How Republicans could blow their 2016 chances... in 2014
Politics 101: Listen to statistician Nate Silver.
With popular red-state Democrats retiring, the New York Times' stats guru says, the GOP may well win control of the Senate in 2014. Placing the oracle's reading alongside the high probability of a continued Republican House majority, conservatives are growing excited.
Nevertheless, we conservatives should keep the champagne on ice. The road to and beyond 2014 is one fraught with risk.
For one, the very prospect of a GOP Congress is likely to sharpen the aggression of hard-line conservatives. In the eyes of many of these lawmakers, bipartisan negotiation is already a slightly varnished form of treason. As the prospect of a GOP Senate becomes more likely, the incentive to compromise further depreciates. Indeed, it's already happening. As Sandy Fitzgerald notes at Newsmax, immigration reform's stagnation is, at least in part, due to Republicans who see 2014 as their avenue to greater influence. Their calculation: Why rush to make concessions when time offers the ultimate prize?
These conservatives are treading on uncertain ground.
As TheWeek.com's Ryu Spaeth points out, if Republicans allow themselves to be defined as obstinate partisans disinterested in governing, one might reasonably assume that they desire defeat in the 2016 presidential election.
One thing's for sure: If the GOP embraces entrenchment, 2014 will start to look a lot less rosy. After all, few things annoy voters more than politicians who are perceived to exist solely for their own aggrandizement.
Ultimately, if Republicans want to win in 2014, voters will first have to believe the party is looking for solutions.
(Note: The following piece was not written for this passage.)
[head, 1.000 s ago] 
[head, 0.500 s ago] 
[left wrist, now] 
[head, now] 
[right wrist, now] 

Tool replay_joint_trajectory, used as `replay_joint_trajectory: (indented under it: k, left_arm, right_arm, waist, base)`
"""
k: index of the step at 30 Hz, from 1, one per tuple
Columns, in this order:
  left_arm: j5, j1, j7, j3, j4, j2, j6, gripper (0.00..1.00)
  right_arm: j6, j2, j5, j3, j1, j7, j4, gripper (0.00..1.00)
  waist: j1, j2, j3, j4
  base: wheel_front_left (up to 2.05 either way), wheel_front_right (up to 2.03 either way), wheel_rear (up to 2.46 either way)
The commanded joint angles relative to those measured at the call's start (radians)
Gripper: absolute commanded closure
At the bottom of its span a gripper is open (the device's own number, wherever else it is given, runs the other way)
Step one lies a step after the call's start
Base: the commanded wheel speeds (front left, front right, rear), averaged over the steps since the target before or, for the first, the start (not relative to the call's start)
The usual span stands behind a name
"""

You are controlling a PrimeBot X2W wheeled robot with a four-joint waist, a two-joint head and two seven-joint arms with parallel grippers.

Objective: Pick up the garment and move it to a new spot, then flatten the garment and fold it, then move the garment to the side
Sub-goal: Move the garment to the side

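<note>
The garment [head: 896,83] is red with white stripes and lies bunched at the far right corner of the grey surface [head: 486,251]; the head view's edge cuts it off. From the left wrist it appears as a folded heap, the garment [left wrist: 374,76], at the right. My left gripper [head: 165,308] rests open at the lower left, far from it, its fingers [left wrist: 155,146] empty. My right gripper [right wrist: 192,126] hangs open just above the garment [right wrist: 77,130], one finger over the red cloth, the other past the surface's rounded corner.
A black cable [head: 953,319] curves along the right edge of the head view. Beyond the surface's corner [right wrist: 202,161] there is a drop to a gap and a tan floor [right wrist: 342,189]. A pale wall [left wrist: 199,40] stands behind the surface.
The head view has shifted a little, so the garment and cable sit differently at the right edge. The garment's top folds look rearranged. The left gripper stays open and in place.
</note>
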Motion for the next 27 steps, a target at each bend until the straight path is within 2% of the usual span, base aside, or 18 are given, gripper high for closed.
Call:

And the GOP will have to avoid nominating what Karl Rove describes as ''sorry'' candidates.
Republicans will also have to guard against damaging primary battles. Liz Cheney's challenge against a popular Wyoming GOP senator, Mike Enzi, provides a good example of the political costs inherent in internecine warfare. Take Cheney's announcement video in which she accused Obama of waging ''wars'' against American freedom and submitted that there's ''no longer a question'' of Obama being unpatriotic.
This type of rhetoric won't simply obfuscate conservative ideology, it will also generate a catastrophic ripple effect; alienating independent voters far beyond the Wyoming ranges.
Unfortunately, the GOP's midterm minefield doesn't end with the 2014 voting booths. Consider the renewed orthodoxy that would very possibly follow a GOP victory. Bipartisanship would again become a bogey word. Deals would quickly disappear, and eventually, so would Republican popularity.
The simple truth? If a Republican Senate and Congress are perceived as the domain of intransigent ideologues (whether on immigration, urban politics, social policy, or health care), many voters will view the 2016 Republican nominee the same way. In this reality, Republican power will serve only as the fleeting escort for a returning Democratic victor (Hillary Clinton).
Of course, the midterms might portend something very different. Consider a scenario in which the GOP won control of the Senate, but then used that victory as a tool for negotiations with the president. That would send a powerful message to the American people: "We know how to govern and we deserve your re-appraisal."
The 2016 GOP presidential primaries are likely to involve some impressive candidates. Nonetheless, unless Republicans think carefully about the import of 2014, the doors to the White House may remain locked for another four years.